It seems that in the past year I’ve heard a lot of “I was wondering if this property is available for a lease/purchase?”
I’m sure that this comes from consumers who see the value of low home prices, historically low interest rates and the barrage of media coverage on how “now is the time to buy”, “stop paying someone else’s mortgage” and “for what you’re paying in rent, you could easily buy a home of your own”
While all of the preceding statements are 100% correct, the dream of home ownership isn’t always one that can be had easily or by way of the mystical Lease/Purchase arrangement. Personally after nearly 4 years and 100 transactions under my belt, I’ve never once heard of a success story when “lease/purchase” is involved.
There are significant risks to the Buyer and to be perfectly honest, the Seller holds all the cards – they OWN the product that the Buyer wants and they are called a Seller because they prefer to SELL it.
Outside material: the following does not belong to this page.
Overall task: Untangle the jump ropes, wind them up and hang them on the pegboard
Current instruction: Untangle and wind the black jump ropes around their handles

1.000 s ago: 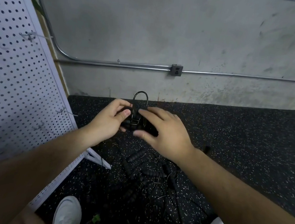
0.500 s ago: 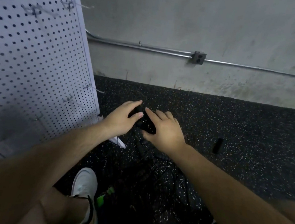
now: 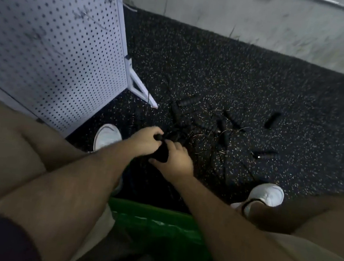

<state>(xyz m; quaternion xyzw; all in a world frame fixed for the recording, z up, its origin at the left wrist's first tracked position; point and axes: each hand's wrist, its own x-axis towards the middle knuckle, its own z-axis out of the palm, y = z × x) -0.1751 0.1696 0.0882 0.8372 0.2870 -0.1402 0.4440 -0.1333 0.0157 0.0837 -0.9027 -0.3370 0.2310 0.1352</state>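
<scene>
**Both hands closed on one rope bundle, the tangle just beyond**

We see the person's left hand (image 3: 145, 141) with its fingers curled round the left end of a black rope bundle (image 3: 161, 154), a rounded black tip showing at the knuckles. The right hand (image 3: 175, 163) grips the same bundle from the right, fingers wrapped over the top and the thumb under the near edge. The two hands sit close together, low between the knees. Blur and dim light keep us from telling whether the bundle touches the floor (image 3: 227, 68), or how its cord is wound.

Just beyond the hands, the remaining jump ropes (image 3: 202, 123) lie in a tangle on the black speckled floor. Their ribbed black handles point several ways, with thin cords looping among them. One loose handle (image 3: 272, 120) lies apart at the far right of the tangle. Another handle (image 3: 265, 155) lies to the right, nearer to us.

The white pegboard (image 3: 54, 42) stands at the left on a white foot (image 3: 140, 88), which reaches toward the tangle. We make out wire hooks (image 3: 89, 17) on the board, though they are blurred.

A white shoe (image 3: 107, 136) rests just left of the hands and a second shoe (image 3: 266, 194) rests to the right. A green surface (image 3: 156, 225) shows near us between the forearms. A grey wall (image 3: 243, 20) closes the far side.
</scene>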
Risk #1 – Lease: in other words, RENT. This is a time period where a portion of the monthly rent is contributed to a fund that helps save for a down payment for the Tenant/Buyer. In general, this monthly amount will be inflated and higher than the rent that is currently being paid, so that impacts the monthly budget. Granted, it’s a forced savings account, but even at $200 extra month, that’s a total of $2,400 for a year (roughly 1/2 an FHA deposit on a $137,000 purchase).
Risk #2 – Down Payment: Normal leases require at a minimum, 2 months for security deposit. Let’s assume that the monthly rent is $900 – that’s $1,800 total out of pocket for the lease. No problem you say? You would have to do that anyway? RIGHT, you would. What a Tenant/Buyer might not realize is that in addition, the Seller/Owner of the home will most likely want a non-refundable deposit from you to ensure that you follow through with the purchase. This could range from $5,000 up to however much the Seller/Owner feels is a reasonable amount to guarantee that the Tenant/Buyer won’t change their mind.
Risk #3 – Inspections & Other Costs: Before the lease begins, it will be important to know exactly what you’re getting in to, so a complete inspection of all mechanicals and the structure should be performed. That’s another $600-$1,400 depending on if an on-site well and septic system are involved. You will find out if there are any deal breakers, so this is all good, but it’s an additional expense.
During the course of the lease, as a Tenant/Buyer you could potentially have to maintain the property, fix anything that breaks, pay all utilities and have full insurance coverage on the home.
Risk #4 – Change of Heart: After a year in the home, what happens if things are discovered that just don’t thrill you? It’s “the grass is greener” syndrome. You’ve found another home that might be better and technically you don’t own this one yet, so maybe you can get out of the deal? What a headache! Between security deposit, non-refundable deposit, inspections and costs over the year, it could mean a loss of nearly $10k.
Owning a home can be wonderful and is something I’ve helped a lot of people do over the past 4 years. It sometimes takes a little more time and patience than preferred, but when it happens, it’s a great thing. Some of the most successful deals I’ve worked on involved some planning, consultation and creative financing. All with happy endings.
Sometimes it’s OK to Lease. Other times a Purchase can be perfect. Together they are not necessarily better.